The museum’s seal of approval will likely mean that Wojnarowicz can now safely join Hujar (and before them Haring and Basquiat) as “geniuses” of the East Village, a place that has swelled in art historical scholarship as its economic infrastructure has been demolished. “David was a major figure in what is now a lost world,” Cynthia Carr wrote eight years ago in her biography, “in part because he happened to come along when New York City was as raw as he was.”

The Whitney has tried to respond to the concerns of AIDS activists who worried that Wojnarowicz’s political fury would be blunted in this august setting. One room has sound recordings of readings that convey his flame-throwing anger as a writer who would not be silenced by anyone. There will also be three performances (September 14, 15, 16) of his rarely heard multimedia work ITSOFOMO (In the Shadow of Forward Motion), a 1989 collaboration with musician and composer Ben Neill that addressed the accelerating pace of the AIDS epidemic at the time.

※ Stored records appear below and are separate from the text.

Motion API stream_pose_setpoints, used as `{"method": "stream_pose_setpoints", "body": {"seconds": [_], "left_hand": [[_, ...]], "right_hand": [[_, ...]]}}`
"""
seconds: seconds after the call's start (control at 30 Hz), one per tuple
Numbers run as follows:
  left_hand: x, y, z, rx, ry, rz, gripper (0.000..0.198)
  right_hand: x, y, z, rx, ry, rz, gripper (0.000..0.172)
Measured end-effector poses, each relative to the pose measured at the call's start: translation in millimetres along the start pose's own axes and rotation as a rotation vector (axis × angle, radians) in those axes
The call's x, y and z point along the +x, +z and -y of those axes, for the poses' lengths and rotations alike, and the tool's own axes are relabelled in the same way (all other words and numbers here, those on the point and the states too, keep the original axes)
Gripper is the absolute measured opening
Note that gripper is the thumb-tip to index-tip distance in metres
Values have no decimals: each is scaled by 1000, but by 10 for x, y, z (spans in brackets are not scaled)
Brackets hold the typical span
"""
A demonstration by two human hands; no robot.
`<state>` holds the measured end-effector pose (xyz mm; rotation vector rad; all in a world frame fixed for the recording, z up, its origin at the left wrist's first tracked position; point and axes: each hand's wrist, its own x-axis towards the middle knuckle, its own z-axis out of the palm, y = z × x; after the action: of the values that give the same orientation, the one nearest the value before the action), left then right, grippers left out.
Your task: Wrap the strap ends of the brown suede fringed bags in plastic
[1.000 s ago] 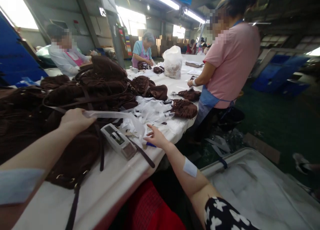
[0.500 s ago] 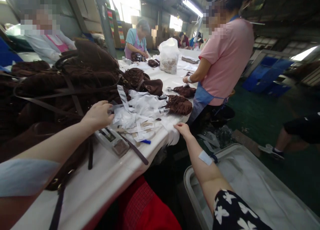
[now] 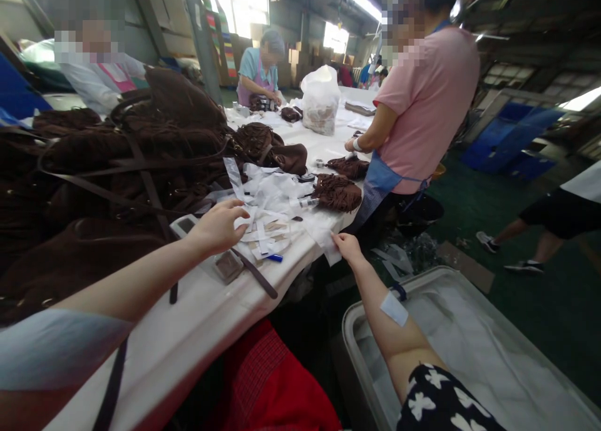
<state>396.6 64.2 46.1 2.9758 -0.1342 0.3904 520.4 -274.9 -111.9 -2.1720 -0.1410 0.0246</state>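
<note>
My left hand [image 3: 220, 226] reaches over the near edge of a heap of white plastic and paper scraps [image 3: 270, 190], its fingers loosely bent and apart, with nothing visible in them. At the table's edge my right hand [image 3: 347, 246] pinches the corner of a thin, translucent plastic sheet [image 3: 327, 238]. A brown fringed bag [image 3: 337, 193] lies just beyond that sheet. Below my left hand are a small clear box [image 3: 228, 266], a dark strap [image 3: 257, 274] and a blue pen [image 3: 274, 258]. My left forearm partly covers a grey plastic case [image 3: 184, 224].
Dark brown bags [image 3: 98, 168] pile up at the left. A filled white plastic bag [image 3: 320, 99] stands farther back on the white-covered table [image 3: 188, 337]. Right of me is a large pale bin [image 3: 451, 331]. A co-worker in pink [image 3: 429, 99] stands close by; other people are around.
My left hand has moved right, from the grey case to the scraps. My right hand has shifted slightly, and the plastic sheet in it now hangs over the table edge.
</note>
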Motion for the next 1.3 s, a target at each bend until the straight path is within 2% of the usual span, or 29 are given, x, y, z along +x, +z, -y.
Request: {"method": "stream_pose_setpoints", "body": {"seconds": [0.07,0.2,0.3,0.4,0.5,0.53,0.6,0.67,0.77,0.83,0.93,1.0,1.07,1.13,1.2,1.27,1.3], "left_hand": [[-7,-2,-80,-15,-11,21,33],[-26,30,-257,-86,-21,56,32],[-128,130,-506,-281,-95,103,31],[-327,319,-855,-722,-375,296,40],[-549,540,-1157,-1331,-745,569,54],[-613,603,-1221,-1474,-831,602,53],[-723,697,-1285,-1632,-952,538,42],[-826,746,-1275,-1675,-1012,376,33],[-1006,751,-1200,-1650,-956,239,37],[-1133,719,-1161,-1552,-863,211,40],[-1265,649,-1162,-1420,-730,215,40],[-1295,619,-1194,-1393,-692,242,38],[-1298,623,-1235,-1372,-668,250,35],[-1307,667,-1272,-1339,-625,267,29],[-1339,740,-1294,-1289,-546,310,23],[-1392,827,-1295,-1167,-445,307,27],[-1421,869,-1287,-1076,-397,270,32]], "right_hand": [[-71,-77,75,-54,-41,-21,45],[-304,-184,334,-172,-153,-73,31],[-628,-163,583,-172,-285,-36,34],[-1087,-50,820,109,-315,158,41],[-1582,100,990,351,-297,381,37],[-1731,147,1023,386,-302,445,35],[-1982,230,1043,400,-317,548,30],[-2156,293,1002,373,-318,625,25],[-2269,350,871,407,-241,739,22],[-2255,377,779,562,-140,828,21],[-2114,445,688,909,35,870,44],[-1941,524,664,1063,161,791,50],[-1703,620,665,1089,267,657,49],[-1404,713,690,941,278,500,49],[-1050,783,735,618,199,370,41],[-659,826,795,320,116,286,29],[-458,841,831,222,88,261,26]]}}
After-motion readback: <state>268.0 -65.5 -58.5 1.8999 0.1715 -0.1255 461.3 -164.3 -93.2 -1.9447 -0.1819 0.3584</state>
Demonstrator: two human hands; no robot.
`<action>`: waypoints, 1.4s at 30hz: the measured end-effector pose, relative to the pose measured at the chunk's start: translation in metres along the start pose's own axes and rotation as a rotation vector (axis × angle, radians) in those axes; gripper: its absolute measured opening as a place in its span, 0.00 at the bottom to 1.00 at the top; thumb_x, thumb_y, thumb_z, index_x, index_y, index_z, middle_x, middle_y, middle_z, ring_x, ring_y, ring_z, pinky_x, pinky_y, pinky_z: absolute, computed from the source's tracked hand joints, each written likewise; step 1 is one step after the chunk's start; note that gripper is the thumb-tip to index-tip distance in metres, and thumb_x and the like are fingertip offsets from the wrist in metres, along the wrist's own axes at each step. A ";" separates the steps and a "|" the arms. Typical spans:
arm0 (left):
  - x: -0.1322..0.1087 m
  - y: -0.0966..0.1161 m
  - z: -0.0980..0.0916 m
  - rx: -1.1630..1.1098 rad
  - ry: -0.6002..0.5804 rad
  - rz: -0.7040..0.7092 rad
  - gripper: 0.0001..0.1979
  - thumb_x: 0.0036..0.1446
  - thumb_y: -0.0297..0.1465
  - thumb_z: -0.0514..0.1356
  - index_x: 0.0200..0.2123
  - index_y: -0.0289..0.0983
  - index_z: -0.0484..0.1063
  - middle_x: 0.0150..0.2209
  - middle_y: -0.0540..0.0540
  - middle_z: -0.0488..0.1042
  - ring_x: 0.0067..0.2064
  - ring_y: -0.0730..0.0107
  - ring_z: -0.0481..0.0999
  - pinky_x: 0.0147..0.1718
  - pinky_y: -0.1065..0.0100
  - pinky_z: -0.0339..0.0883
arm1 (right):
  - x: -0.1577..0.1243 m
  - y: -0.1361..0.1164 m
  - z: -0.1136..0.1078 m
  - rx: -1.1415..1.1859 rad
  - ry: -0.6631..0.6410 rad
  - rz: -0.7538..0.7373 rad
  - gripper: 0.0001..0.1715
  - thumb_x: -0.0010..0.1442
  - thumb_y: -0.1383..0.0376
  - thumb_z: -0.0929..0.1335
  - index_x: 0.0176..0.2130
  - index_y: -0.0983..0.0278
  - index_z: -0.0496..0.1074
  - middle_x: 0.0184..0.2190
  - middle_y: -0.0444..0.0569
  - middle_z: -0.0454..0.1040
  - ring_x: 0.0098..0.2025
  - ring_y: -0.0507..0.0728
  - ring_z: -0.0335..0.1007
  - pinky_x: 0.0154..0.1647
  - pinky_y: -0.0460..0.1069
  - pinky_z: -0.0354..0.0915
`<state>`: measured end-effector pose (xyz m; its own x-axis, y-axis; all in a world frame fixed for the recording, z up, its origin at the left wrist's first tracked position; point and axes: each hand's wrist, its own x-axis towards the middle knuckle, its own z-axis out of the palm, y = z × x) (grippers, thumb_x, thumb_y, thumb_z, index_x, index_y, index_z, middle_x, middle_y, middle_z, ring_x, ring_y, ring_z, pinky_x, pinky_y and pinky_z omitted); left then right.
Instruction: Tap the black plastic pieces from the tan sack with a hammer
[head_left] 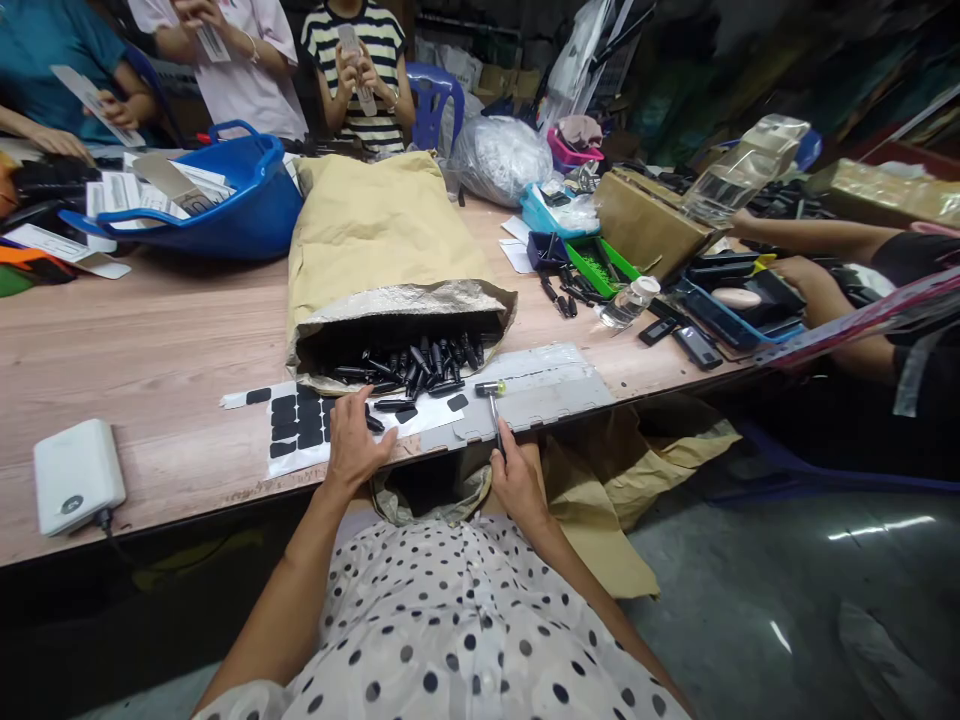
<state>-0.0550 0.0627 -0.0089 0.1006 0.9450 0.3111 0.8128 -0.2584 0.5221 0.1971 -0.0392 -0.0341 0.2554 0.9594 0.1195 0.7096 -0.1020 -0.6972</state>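
Note:
My left hand (pixel 354 440) rests at the table's front edge, its fingers and spread thumb curved around a small black plastic piece (pixel 374 421); its lower fingers are hidden. In my right hand (pixel 516 478) is a small hammer (pixel 491 390) with a black and yellow-green head, its head low over a grey cardboard sheet (pixel 540 390). Beside my left hand lies a white sheet of black stickers (pixel 285 418). Many similar black pieces (pixel 427 362) spill from the mouth of a large brown paper sack (pixel 375 220).
A white power bank (pixel 79 478) with a cable sits at left. Behind it stands a blue basket (pixel 247 200) of white boxes. To the right are a green tray (pixel 596 265), a clear bottle (pixel 630 302) and a co-worker's arms (pixel 817 290). Several people work across the table.

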 end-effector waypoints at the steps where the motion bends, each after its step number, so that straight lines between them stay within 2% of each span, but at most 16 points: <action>1: -0.002 -0.004 -0.004 -0.013 -0.002 0.026 0.32 0.48 0.32 0.62 0.58 0.37 0.65 0.51 0.38 0.70 0.54 0.48 0.68 0.56 0.49 0.64 | 0.000 0.000 0.000 0.004 0.001 -0.007 0.34 0.66 0.64 0.58 0.68 0.71 0.62 0.59 0.60 0.74 0.58 0.63 0.74 0.55 0.52 0.72; 3: -0.005 -0.013 -0.011 -0.017 -0.023 0.057 0.26 0.48 0.29 0.60 0.53 0.38 0.69 0.49 0.40 0.71 0.53 0.50 0.69 0.55 0.51 0.64 | 0.000 0.001 -0.001 0.009 0.002 -0.023 0.34 0.66 0.64 0.59 0.68 0.70 0.62 0.60 0.59 0.73 0.59 0.62 0.73 0.58 0.52 0.71; 6: -0.009 -0.023 -0.017 0.013 -0.066 0.051 0.15 0.52 0.31 0.59 0.44 0.40 0.75 0.45 0.42 0.74 0.49 0.52 0.71 0.51 0.53 0.66 | 0.001 0.002 -0.001 0.016 0.002 -0.034 0.34 0.66 0.65 0.59 0.68 0.69 0.62 0.60 0.59 0.74 0.59 0.63 0.73 0.59 0.53 0.71; 10: -0.009 -0.022 -0.014 0.064 -0.087 0.005 0.08 0.56 0.34 0.62 0.38 0.43 0.79 0.39 0.43 0.76 0.44 0.53 0.71 0.43 0.56 0.65 | 0.001 0.002 -0.001 0.052 0.010 -0.030 0.34 0.65 0.65 0.60 0.68 0.68 0.63 0.61 0.58 0.73 0.61 0.63 0.71 0.60 0.54 0.70; 12: -0.008 -0.012 -0.008 0.060 -0.116 0.037 0.07 0.57 0.35 0.62 0.38 0.44 0.80 0.37 0.44 0.77 0.43 0.54 0.72 0.41 0.57 0.64 | 0.001 0.002 -0.002 0.076 0.012 -0.027 0.33 0.65 0.65 0.60 0.67 0.67 0.64 0.61 0.56 0.72 0.62 0.62 0.71 0.61 0.53 0.69; 16: -0.002 0.023 0.015 0.001 -0.183 0.157 0.07 0.59 0.35 0.63 0.40 0.43 0.80 0.37 0.45 0.77 0.40 0.58 0.72 0.40 0.60 0.64 | 0.003 0.001 -0.005 0.090 0.003 -0.007 0.33 0.64 0.64 0.61 0.67 0.66 0.64 0.59 0.55 0.75 0.59 0.61 0.73 0.59 0.53 0.70; 20: 0.007 0.046 0.037 -0.046 -0.208 0.179 0.06 0.60 0.33 0.63 0.39 0.42 0.79 0.37 0.45 0.75 0.42 0.58 0.72 0.42 0.60 0.67 | 0.004 0.002 -0.007 0.065 0.020 -0.008 0.32 0.64 0.63 0.62 0.65 0.66 0.66 0.56 0.57 0.77 0.56 0.63 0.74 0.57 0.55 0.71; 24: 0.010 0.041 0.041 -0.140 -0.187 0.166 0.11 0.56 0.32 0.65 0.43 0.41 0.77 0.39 0.46 0.75 0.44 0.59 0.73 0.45 0.61 0.69 | 0.004 0.006 -0.007 0.034 0.034 -0.025 0.33 0.62 0.60 0.66 0.65 0.63 0.67 0.49 0.56 0.79 0.51 0.64 0.75 0.53 0.57 0.73; 26: 0.007 0.034 0.039 -0.184 -0.171 0.159 0.13 0.54 0.32 0.67 0.44 0.41 0.76 0.40 0.46 0.75 0.44 0.58 0.73 0.44 0.61 0.70 | 0.003 0.008 -0.007 0.036 0.039 -0.041 0.33 0.62 0.60 0.67 0.64 0.62 0.68 0.49 0.56 0.78 0.51 0.64 0.75 0.53 0.58 0.73; 31: 0.002 0.030 0.036 -0.196 -0.158 0.137 0.06 0.58 0.30 0.62 0.40 0.41 0.77 0.38 0.45 0.74 0.44 0.58 0.72 0.45 0.58 0.70 | 0.004 0.013 -0.006 0.045 0.074 -0.072 0.30 0.64 0.62 0.63 0.64 0.64 0.68 0.54 0.57 0.77 0.55 0.64 0.74 0.55 0.57 0.71; 35: 0.005 0.036 0.040 -0.173 -0.200 0.135 0.07 0.59 0.31 0.61 0.40 0.41 0.78 0.36 0.45 0.74 0.42 0.58 0.71 0.44 0.58 0.68 | 0.004 0.018 -0.016 0.056 0.091 0.018 0.29 0.64 0.63 0.61 0.62 0.65 0.71 0.49 0.56 0.80 0.51 0.63 0.77 0.54 0.57 0.72; 38: 0.008 0.038 0.040 -0.178 -0.228 0.144 0.07 0.58 0.31 0.62 0.40 0.42 0.78 0.35 0.46 0.75 0.41 0.59 0.71 0.43 0.58 0.67 | 0.000 0.011 -0.026 0.113 0.074 0.061 0.29 0.65 0.62 0.60 0.62 0.64 0.71 0.44 0.55 0.82 0.45 0.62 0.79 0.52 0.56 0.73; 42: 0.011 0.037 0.038 -0.207 -0.266 0.122 0.07 0.56 0.30 0.64 0.39 0.42 0.79 0.35 0.48 0.76 0.40 0.61 0.71 0.42 0.60 0.66 | -0.011 -0.012 -0.032 0.186 0.017 0.020 0.28 0.66 0.60 0.62 0.62 0.64 0.71 0.45 0.52 0.82 0.44 0.59 0.79 0.50 0.53 0.74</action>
<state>-0.0024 0.0714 -0.0162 0.3582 0.9166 0.1776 0.6549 -0.3822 0.6519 0.2069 -0.0565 -0.0040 0.2800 0.9531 0.1151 0.5707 -0.0688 -0.8183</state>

While artists from this scene who struggled to survive in the ‘70s and ‘80s have proven to have a lasting impact on later generations, it isn’t too cynical—and actually honors Wojnarowicz’s own jaundiced attitude toward the injustices of history and his country’s disdain for true outsiders—to wonder if this period isn’t being aggrandized and sanitized in memory by the art world to assuage its own guilt for helping to make the city unaffordable to the sort of people it now celebrates.

Collector’s POV: Since this is a museum exhibition, there are of course no posted prices. Wojnarowicz’ photographic/collage works have appeared only intermittently at auction in the past decade. Recent prices have ranged from roughly $5000 to $710000.